# [Work task]
Only some lines are wanted. Transcribe, exactly, the lines below from the line with "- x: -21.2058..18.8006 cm" up to and including the line with "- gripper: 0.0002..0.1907".
"""
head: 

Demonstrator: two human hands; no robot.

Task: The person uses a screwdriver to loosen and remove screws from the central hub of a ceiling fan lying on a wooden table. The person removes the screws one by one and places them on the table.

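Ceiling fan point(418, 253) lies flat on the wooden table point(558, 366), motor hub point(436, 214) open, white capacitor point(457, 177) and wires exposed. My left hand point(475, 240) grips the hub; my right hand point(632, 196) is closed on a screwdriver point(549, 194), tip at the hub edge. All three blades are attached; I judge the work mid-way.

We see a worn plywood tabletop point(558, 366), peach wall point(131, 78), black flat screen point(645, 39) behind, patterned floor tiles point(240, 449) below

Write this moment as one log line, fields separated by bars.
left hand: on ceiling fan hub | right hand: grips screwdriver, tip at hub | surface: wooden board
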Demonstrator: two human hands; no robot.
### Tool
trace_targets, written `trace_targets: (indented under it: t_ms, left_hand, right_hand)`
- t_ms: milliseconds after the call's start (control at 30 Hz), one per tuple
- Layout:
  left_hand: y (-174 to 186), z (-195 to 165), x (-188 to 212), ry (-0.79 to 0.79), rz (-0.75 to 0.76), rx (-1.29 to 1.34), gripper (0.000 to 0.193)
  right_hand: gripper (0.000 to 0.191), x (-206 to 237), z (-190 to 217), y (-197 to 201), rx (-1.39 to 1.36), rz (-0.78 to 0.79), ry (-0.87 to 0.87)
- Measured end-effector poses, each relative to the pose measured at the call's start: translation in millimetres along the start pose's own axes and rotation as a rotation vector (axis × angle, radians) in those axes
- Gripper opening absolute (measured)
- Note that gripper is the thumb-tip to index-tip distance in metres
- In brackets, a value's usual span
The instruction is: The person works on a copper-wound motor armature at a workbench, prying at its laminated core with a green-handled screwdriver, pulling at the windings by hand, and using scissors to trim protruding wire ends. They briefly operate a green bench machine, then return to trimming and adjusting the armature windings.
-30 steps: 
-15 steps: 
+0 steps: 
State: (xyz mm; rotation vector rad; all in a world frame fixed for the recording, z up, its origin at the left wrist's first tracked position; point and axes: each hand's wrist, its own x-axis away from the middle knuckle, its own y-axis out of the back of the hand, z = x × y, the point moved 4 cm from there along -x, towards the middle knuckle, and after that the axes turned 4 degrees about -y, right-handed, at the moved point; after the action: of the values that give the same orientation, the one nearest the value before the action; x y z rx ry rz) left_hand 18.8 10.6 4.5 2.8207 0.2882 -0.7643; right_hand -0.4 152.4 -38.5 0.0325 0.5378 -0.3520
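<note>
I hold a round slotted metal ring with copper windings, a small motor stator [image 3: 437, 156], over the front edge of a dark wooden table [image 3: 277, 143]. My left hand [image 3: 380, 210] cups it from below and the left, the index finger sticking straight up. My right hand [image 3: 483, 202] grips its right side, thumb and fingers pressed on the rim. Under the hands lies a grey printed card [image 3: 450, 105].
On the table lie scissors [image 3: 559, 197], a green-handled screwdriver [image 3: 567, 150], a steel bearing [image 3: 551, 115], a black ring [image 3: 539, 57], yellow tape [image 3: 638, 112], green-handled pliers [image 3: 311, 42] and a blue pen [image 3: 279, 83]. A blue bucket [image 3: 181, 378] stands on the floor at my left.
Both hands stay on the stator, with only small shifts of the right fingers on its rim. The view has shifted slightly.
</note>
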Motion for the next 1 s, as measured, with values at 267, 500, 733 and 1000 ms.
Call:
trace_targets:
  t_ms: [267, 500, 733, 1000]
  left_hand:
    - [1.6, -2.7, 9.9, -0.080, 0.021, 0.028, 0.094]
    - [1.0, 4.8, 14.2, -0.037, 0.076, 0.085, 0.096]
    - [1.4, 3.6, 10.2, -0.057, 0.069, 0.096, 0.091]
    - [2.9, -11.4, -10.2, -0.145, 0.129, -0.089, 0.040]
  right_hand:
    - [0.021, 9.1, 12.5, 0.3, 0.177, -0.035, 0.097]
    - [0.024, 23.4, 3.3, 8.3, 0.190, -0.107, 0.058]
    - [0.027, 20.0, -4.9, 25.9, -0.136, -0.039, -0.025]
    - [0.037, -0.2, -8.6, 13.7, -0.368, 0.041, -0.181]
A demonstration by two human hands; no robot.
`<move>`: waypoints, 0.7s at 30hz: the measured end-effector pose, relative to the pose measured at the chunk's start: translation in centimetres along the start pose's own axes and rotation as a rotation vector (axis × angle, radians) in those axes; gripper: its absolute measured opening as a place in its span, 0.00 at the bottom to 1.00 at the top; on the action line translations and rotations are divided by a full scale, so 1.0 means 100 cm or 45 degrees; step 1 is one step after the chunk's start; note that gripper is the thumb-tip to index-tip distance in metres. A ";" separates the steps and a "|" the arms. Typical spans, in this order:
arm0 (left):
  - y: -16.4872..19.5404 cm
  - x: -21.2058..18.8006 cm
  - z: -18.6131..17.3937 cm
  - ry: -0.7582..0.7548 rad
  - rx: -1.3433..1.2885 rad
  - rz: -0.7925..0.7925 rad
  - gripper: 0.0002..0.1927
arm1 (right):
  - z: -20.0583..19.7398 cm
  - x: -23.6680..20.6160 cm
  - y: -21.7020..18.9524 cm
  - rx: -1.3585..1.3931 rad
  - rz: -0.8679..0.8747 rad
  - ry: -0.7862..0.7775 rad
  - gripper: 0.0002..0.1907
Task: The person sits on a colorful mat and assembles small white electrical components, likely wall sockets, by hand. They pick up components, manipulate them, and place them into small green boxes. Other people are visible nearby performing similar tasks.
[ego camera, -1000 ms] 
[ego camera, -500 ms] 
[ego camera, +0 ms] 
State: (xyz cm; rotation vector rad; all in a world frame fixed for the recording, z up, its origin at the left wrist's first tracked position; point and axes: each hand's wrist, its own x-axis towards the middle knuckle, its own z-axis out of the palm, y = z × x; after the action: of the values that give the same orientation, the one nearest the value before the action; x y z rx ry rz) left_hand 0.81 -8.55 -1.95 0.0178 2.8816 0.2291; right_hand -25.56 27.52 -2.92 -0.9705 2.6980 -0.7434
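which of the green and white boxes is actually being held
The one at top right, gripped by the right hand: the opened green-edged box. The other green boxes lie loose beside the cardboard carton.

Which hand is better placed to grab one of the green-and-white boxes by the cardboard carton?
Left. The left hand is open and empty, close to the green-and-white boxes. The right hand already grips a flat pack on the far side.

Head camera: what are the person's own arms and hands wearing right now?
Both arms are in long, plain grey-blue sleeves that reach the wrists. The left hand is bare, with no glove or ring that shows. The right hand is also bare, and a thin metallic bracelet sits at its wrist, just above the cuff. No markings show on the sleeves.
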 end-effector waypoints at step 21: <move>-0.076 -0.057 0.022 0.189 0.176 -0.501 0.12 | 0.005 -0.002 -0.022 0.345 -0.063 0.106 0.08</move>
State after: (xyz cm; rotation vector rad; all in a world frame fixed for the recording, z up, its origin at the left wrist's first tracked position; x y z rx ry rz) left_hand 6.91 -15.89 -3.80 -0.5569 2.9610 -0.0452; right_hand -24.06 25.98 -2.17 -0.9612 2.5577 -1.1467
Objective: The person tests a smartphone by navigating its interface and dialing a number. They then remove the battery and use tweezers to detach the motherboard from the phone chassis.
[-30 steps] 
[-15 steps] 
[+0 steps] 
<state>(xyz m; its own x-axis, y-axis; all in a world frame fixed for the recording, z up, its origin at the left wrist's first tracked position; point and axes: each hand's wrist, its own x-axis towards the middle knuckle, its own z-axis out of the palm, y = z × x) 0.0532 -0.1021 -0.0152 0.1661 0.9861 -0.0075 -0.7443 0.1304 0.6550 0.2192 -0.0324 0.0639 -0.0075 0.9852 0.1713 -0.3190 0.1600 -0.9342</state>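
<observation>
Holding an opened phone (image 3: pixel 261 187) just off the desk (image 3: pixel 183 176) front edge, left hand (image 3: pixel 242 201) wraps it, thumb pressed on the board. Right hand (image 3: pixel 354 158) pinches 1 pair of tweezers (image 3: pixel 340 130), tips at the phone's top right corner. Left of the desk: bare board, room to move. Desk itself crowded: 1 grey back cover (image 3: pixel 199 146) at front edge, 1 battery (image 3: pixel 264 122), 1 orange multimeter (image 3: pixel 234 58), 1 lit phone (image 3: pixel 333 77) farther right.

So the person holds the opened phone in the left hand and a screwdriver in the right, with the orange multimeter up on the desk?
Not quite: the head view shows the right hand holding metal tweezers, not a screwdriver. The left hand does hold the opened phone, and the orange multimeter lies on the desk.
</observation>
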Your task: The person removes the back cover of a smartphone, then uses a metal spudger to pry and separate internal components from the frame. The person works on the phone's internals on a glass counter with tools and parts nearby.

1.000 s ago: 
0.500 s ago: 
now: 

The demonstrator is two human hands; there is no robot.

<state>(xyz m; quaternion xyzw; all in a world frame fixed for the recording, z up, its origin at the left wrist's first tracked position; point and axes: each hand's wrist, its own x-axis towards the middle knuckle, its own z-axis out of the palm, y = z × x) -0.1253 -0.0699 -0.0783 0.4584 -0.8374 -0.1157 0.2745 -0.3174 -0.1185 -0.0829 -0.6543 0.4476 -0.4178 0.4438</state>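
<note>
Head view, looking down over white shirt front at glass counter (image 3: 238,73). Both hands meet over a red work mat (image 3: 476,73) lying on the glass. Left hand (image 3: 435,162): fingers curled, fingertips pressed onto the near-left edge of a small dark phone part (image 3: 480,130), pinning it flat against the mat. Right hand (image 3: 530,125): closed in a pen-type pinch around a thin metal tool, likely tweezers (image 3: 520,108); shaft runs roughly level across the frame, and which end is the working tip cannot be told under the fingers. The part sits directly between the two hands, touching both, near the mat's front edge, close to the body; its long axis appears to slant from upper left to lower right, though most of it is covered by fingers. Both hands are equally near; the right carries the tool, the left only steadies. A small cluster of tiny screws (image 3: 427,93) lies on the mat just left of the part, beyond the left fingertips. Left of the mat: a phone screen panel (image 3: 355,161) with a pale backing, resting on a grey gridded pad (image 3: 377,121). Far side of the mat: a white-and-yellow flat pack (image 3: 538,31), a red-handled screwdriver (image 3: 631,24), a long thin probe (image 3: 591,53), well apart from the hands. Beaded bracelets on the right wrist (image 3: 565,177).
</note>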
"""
# [Your solution]
  - x: -21.2058..18.8006 cm
  - z: -18.6131..17.3937 cm
  - ry: -0.7582..0.7548 rad
  - rx: -1.3433..1.2885 rad
  - rz: -0.7925..0.7925 rad
  - gripper: 0.0002..0.1927
arm1 (right):
  - z: -20.0583..19.7398 cm
  - x: -23.6680..20.6160 cm
  - y: -21.7020..18.9524 cm
  - rx: -1.3585..1.3931 rad
  - rz: -0.8679..0.8747 rad
  - ry: -0.7862..0.7775 rad
  - gripper: 0.0002..0.1907

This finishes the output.